7. The freedom from all after-pains, to which the patient had on all previous like occasions been subject.

8. The great rapidity with which she recovered her full strength.

Let those who would imitate a treatment of this kind, be sure of the principles on which they act. Experience is the great teacher in these things. The timid and inexperienced must be content to practice in a less heroic mode.

Case IX.—July 15, 1850.—This is the case of a lady who resided in our establishment, about thirty years of age, of delicate health, and scrofulous tendency. She bathed through her whole period, and paid tolerable regard to diet, but was too much encumbered with domestic duties to allow of suitable exercise in the open air. This was her second pregnancy.

She came to labor very suddenly on the evening of the above date—labor lasting only about half an hour. The pains were exceedingly severe. The presentation of the child was an obscure one, but I succeeded in bringing down the feet foremost, and then, by arranging successively the body and the head in a proper position, I met with no serious obstacle in effecting the delivery. The after-birth came away in a short time, with very little manual aid. Cold wet cloths were at once placed over the abdomen, genitals, and thighs, and often renewed. There were some after-pains. After resting half an hour, the patient was raised as she desired, placed in a hip-bath, and thoroughly washed all over with water, temperature of the Croton, and which produced an effect which she designated as “heavenly.” A folded wet sheet was placed about her body, and being left in a condition which would not allow of her becoming either too hot or too cold, she soon slept sweetly. She had also slept somewhat before the bath. Changing the wet application from time to time, she obtained a very good night’s rest.

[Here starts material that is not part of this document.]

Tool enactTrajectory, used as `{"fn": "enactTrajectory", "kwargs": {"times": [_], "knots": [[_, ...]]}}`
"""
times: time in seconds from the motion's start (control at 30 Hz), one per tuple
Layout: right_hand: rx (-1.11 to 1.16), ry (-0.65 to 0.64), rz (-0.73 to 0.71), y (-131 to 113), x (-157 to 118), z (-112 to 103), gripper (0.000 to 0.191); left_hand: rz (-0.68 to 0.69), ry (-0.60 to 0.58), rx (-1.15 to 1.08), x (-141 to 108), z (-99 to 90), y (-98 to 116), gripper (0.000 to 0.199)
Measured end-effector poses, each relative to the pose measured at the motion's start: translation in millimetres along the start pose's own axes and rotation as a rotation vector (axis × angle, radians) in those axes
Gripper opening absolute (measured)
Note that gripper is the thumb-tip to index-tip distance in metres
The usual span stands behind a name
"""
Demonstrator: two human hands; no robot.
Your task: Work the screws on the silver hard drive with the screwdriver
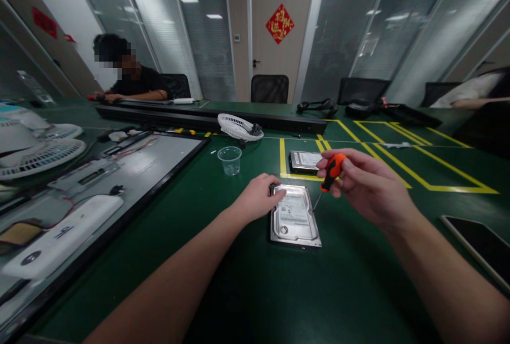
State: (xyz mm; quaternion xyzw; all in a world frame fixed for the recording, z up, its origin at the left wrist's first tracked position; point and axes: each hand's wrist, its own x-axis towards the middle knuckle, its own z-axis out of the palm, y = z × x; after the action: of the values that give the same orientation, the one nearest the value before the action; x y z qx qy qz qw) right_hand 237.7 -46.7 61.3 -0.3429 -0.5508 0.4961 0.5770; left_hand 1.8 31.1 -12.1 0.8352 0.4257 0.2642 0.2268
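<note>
A silver hard drive (pixel 297 216) lies flat on the green table (pixel 239 291). My left hand (pixel 261 195) grips its upper left edge, with the thumb on top of the drive. In my right hand (pixel 360 182) is an orange and black screwdriver (pixel 333 171), held by its handle between thumb and fingers. Its thin shaft slants down and left to the right edge of the drive; whether the tip touches a screw is too small to tell. A second hard drive (pixel 305 161) lies behind, partly hidden by my right hand.
A clear plastic cup (pixel 230 161) stands left of the drives, near a white fan grille (pixel 239 127). An opened display panel (pixel 159 158) fills the left side. A phone (pixel 482 243) lies right. A person (pixel 135 81) sits across the table.
</note>
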Motion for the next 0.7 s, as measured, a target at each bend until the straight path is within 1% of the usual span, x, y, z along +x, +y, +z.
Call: {"fn": "enactTrajectory", "kwargs": {"times": [0.1, 0.23, 0.37, 0.5, 0.7], "knots": [[-0.038, 0.031, -0.033, 2, 1, 1, 0.015, 0.006, 0.0, -0.004, 0, -0.8, 1, 0.032], [-0.084, 0.058, -0.044, 3, 1, 2, 0.025, 0.002, -0.001, 0.002, -1, -1.1, 0, 0.031], [-0.095, 0.01, -0.047, 2, 0, 1, 0.025, 0.005, -0.003, 0.001, 0, -0.7, 0, 0.031], [-0.065, -0.04, 0.007, -2, 1, -2, 0.026, 0.012, 0.005, -0.001, 0, -0.1, 0, 0.03], [-0.145, -0.122, 0.014, -9, 5, -3, 0.021, 0.017, 0.002, -0.017, 0, -1.6, 1, 0.029]]}}
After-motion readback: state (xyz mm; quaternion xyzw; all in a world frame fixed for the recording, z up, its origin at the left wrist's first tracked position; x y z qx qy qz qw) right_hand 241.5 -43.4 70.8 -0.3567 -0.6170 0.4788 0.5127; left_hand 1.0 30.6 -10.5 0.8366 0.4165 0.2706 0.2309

The next day she used the wet applications according to her feelings of comfort, and was washed four times thoroughly from head to foot in a hip-bath. Immediately after the first bath, early in the morning, she sat in a rocking-chair, had water brought to her, and then washed her infant, unaided, with her own hands, because no one could perform this important duty so well as herself; she continued so to do daily from the first.

She was herself bathed three or four times daily until she was perfectly recovered, which was in a very short time. She sat up four hours the first day, and so onward. Her infant did remarkably well.

About midsummer, 1847, this same lady was confined, under my care. Not long before the beginning of pregnancy at that time, she had suffered from a very severe attack of fever; but by dint of perseverance in good habits, she got along very well through the period, though the labor was a severe one, and the perineum became torn. There was likewise some trouble from swelling of the breasts. But notwithstanding these drawbacks, she was able to sit up, walked out very soon, and on the whole recovered remarkably well. The sitting-bath and wet compresses had evidently a very salutary effect in healing the perineum; the child also thrived well. This lady had been some years, for the most part, a vegetarian, and drinks neither tea nor coffee.

Case X.—July 31, 1850.—A lady residing in a healthy part of the country was confined the tenth time at this date. She ate no flesh-meat during pregnancy; the diet was entirely vegetable, including the different kinds of berries and fruits in their season; her drink pure water only.

Living thus, she was able to attend to the dairy, making her own butter, and performing all the cooking herself for a family of eleven persons, up to the very day of her confinement.